The refugees complain that the food makes them sick, and that the camp administration has asked people in the town not to let them send faxes or emails, or even make phone calls.
They said that their Iraqi friend from the camp, Abu Maxim, who was diabetic, died from a lack of medicine. The official inquiry said he died of natural causes.
"Our friend Abu Maxim - it was we who buried him," Mr Baleymory explained.
"It was we who sent him to hospital. Nobody from the camp administration went there. After he died, no-one told us about his death. It was the doctor who told us: 'Listen, your friend has died.'During the day we spent at the camp, we saw one of the guards pushing an African resident. We also saw a group of young men from the village shouting Nazi slogans at the asylum seekers while we were interviewing them.
"If we had had the means, we would have gone and paid for the medicine for him. But unfortunately we had no money."

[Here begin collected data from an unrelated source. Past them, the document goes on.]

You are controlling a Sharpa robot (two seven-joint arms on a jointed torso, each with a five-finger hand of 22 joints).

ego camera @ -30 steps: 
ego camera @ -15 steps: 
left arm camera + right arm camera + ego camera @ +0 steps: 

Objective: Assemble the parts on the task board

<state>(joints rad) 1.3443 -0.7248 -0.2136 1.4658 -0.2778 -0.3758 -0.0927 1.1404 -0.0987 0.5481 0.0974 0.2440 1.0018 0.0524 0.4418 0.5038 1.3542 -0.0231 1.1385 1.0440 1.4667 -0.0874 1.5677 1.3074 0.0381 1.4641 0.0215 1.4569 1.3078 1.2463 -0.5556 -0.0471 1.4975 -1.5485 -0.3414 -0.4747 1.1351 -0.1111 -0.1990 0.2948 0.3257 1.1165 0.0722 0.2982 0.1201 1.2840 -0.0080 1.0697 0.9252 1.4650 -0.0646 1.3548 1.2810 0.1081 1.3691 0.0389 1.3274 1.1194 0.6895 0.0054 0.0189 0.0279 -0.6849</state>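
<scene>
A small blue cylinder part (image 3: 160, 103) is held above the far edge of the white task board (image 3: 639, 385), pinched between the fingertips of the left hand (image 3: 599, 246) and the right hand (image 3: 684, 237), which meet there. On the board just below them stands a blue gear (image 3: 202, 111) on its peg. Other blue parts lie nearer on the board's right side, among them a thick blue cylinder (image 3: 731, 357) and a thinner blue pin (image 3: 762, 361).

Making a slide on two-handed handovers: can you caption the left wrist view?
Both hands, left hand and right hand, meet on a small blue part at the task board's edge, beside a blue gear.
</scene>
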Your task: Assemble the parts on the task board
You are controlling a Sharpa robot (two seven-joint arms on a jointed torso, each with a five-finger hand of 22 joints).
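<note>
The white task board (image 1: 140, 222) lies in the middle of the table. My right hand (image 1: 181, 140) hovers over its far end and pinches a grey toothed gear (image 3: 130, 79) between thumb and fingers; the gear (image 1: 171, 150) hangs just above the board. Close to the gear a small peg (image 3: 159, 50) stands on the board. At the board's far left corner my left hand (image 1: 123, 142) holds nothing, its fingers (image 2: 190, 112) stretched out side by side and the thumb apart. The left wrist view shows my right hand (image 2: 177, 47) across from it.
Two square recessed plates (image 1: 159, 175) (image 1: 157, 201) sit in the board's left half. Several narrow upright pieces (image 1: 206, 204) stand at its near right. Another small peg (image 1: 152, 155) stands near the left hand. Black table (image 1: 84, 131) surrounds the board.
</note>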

The asylum centre in Ochyor |
"This institution is supposed to be a shelter for people who can't live in their own countries," she told me.
"In my opinion, the main mistake the staff who work there made is that they didn't see this as the main purpose. There is a huge element of repression in the way the residents are being treated."We asked Russia's Federal Migration Service why people seeking refuge were being kept in such poor conditions in such a remote spot.
Konstantin Poltoranin, the chief spokesman for the FMS, said it was planning to open a new camp.
He told me that the African residents were probably complaining because they did not want to stay in Russia anyway, and were looking for another country to take them. He said that, in any case, Russia preferred immigrants of Ukrainian and Belarusian origin.
Then he said:
"What is now at stake is the survival of the white race. We feel this in Russia. We want to make sure the mixing of blood happens in the right way here, and not the way it has happened in Western Europe where the results have not been good."As we left, Mr N'Guessan made a final plea to the outside world.
"Here we are really traumatised and persecuted," he said. "And at this moment we don't know who is going to come to our rescue."
Since Daniel Sandford's report was first broadcast, the press secretary for Russia's Federal Migration Service, Konstantin Poltoranin has been sacked. The Federal Migration Service has confirmed that he was dismissed because of the comments he made to the BBC.